Emmanuel a depuis activement prospecté d’autres restaurants. « J’ai publié une annonce spéciale ‘Approvisionnement restaurant — légumes frais en gros’. J’ai obtenu 4 restaurants réguliers via Cape Market en 6 mois. »

L’évolution : agrandir la parcelle et diversifier

Avec des revenus plus prévisibles, Emmanuel a pu investir dans l’agrandissement de sa parcelle (il cultive maintenant 1 200 m²) et la diversification (herbes aromatiques, courgettes, carottes). « Avec les commandes prévisibles, je peux planter avec confiance. Je sais que j’ai des acheteurs avant de planter. »

Ses revenus mensuels ont triplé en 2 ans — sans qu’il ait changé sa façon de cultiver, seulement sa façon de vendre.

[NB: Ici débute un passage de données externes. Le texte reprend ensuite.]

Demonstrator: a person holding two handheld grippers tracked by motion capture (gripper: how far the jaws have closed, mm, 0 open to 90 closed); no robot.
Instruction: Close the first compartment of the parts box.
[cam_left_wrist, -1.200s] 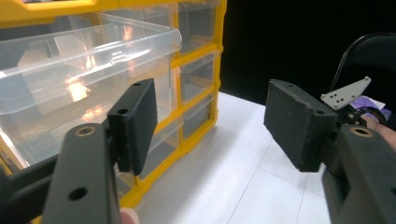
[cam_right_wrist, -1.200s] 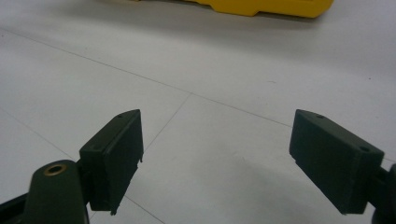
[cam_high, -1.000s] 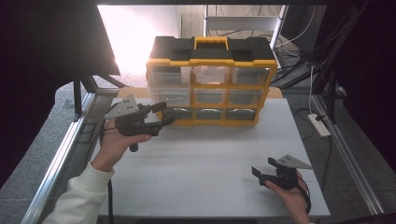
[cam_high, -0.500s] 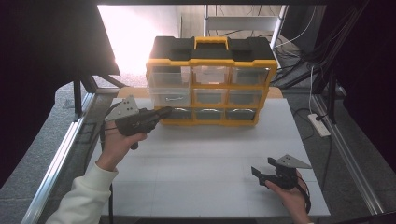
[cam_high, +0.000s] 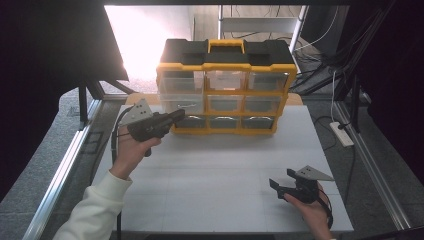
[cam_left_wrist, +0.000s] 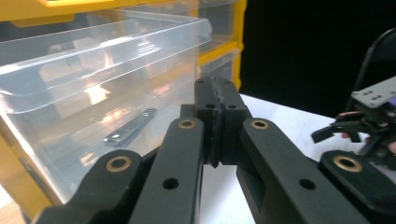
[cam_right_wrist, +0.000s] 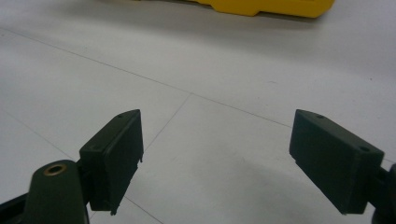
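From the high view I see my left hand-held gripper (cam_high: 176, 116) at the left side of the yellow organiser (cam_high: 224, 85), its tip against the front of the left column of drawers, around the seam between the middle and bottom rows. In the left gripper view the jaws are pressed flat together with nothing visible between the pads, and they have just been closing. Just beside them, to the left in that view, a clear drawer (cam_left_wrist: 98, 88) juts out of the yellow frame; a small flat metal strip (cam_left_wrist: 130, 132) lies on its floor. I cannot tell whether the closed tip touches the drawer wall or only sits next to it. My right hand-held gripper (cam_high: 282, 184) is well apart from the organiser, low over the near right part of the white bench (cam_high: 215, 165), with the grey three-cornered plate on top. In the right gripper view its jaws stand wide apart above bare bench surface, and the yellow base of the organiser runs along the top edge there.
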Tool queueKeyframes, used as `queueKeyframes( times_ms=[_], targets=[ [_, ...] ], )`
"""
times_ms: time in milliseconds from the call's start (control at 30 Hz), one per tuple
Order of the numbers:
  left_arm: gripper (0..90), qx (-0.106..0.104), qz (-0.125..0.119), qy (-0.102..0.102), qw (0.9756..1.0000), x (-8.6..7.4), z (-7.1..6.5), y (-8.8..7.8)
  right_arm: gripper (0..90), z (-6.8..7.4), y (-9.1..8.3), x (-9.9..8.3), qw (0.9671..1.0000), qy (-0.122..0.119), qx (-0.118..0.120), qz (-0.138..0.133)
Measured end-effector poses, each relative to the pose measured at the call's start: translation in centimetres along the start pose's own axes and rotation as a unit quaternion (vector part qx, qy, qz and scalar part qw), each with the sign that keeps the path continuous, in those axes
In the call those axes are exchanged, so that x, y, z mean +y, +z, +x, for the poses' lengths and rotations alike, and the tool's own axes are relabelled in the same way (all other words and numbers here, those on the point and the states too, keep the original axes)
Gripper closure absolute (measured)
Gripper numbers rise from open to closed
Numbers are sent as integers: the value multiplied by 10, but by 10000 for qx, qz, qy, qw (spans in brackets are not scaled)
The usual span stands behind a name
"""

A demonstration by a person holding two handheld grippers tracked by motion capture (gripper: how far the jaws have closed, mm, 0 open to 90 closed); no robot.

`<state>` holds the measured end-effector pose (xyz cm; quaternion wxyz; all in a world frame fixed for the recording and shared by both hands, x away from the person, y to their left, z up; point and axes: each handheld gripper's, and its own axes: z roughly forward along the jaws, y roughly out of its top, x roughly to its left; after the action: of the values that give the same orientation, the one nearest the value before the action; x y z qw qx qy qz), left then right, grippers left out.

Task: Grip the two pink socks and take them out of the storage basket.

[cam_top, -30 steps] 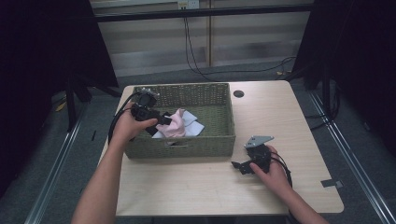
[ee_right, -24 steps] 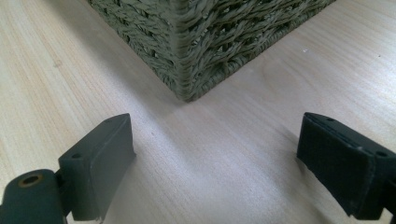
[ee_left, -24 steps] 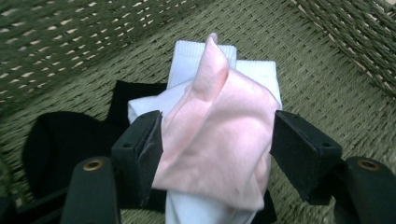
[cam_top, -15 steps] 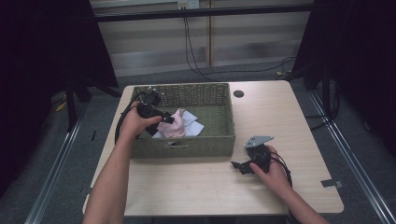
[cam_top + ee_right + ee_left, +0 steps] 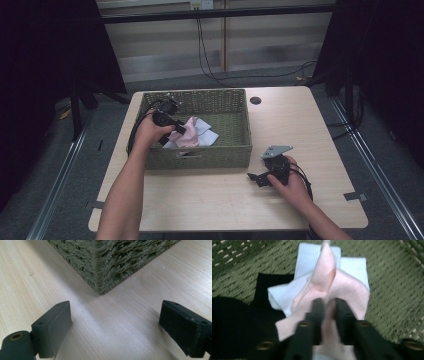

Ses conseils aux agriculteurs camerounais

  • « Publiez sur Cape Market — les acheteurs sérieux y sont. Et ils paient le juste prix »
  • « Créez un groupe WhatsApp clients. La pré-commande change tout »
  • « Prospectez les restaurants — ils ont besoin de volume et de régularité, exactement ce qu’un maraîcher peut offrir »
  • « Ne vendez plus jamais en urgence. Organisez vos ventes à l’avance »

Conclusion

Emmanuel n’a pas changé sa façon de cultiver. Il a changé sa façon de vendre. En passant de la vente au marché via des intermédiaires à la vente directe via Cape Market et WhatsApp, il a récupéré la marge que les grossistes prenaient — et triplé ses revenus. Sa leçon vaut pour tous les agriculteurs, artisans et producteurs camerounais : la chaîne de valeur commence par savoir vendre directement à votre acheteur final.